**WHAT TO PRODUCE:** In the listing that follows, give every line again exactly and omit the pictures.

**MATERIAL PROVIDED:**
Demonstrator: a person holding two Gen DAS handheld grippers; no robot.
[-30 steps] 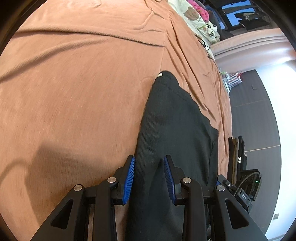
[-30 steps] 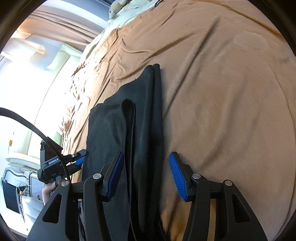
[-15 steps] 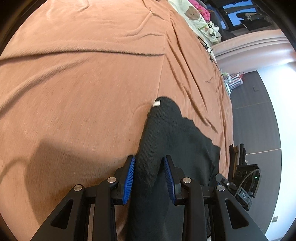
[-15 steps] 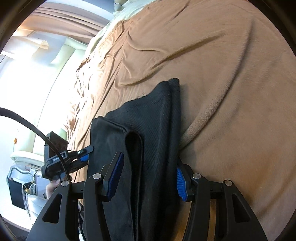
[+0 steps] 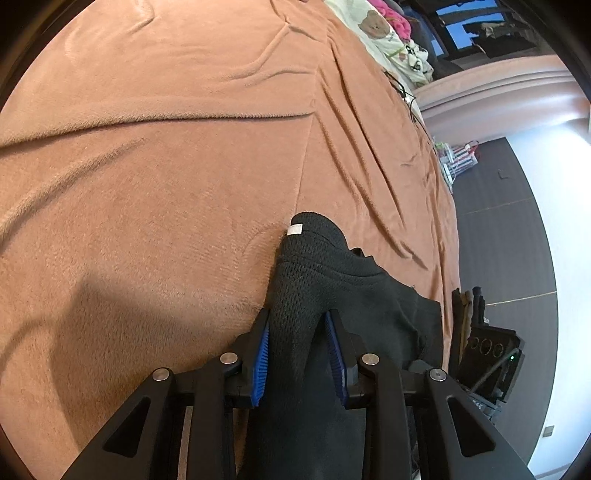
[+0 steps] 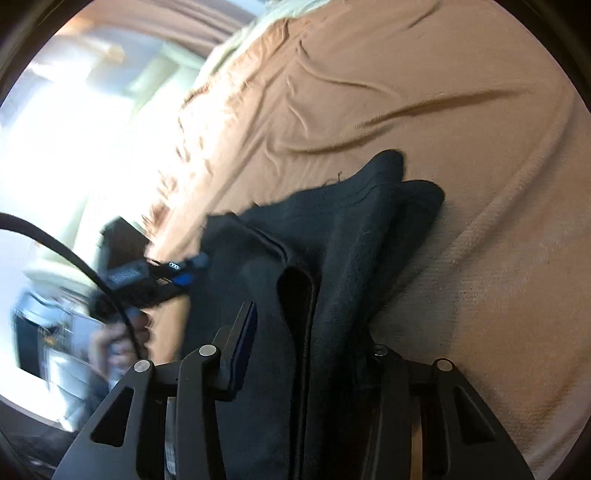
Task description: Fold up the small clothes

**RESULT:**
Demonstrator: a person holding two Gen DAS handheld grippers; no robot.
[-30 steps] 
[-30 steps] 
[-15 steps] 
[-15 steps] 
[+0 steps] 
[+0 steps] 
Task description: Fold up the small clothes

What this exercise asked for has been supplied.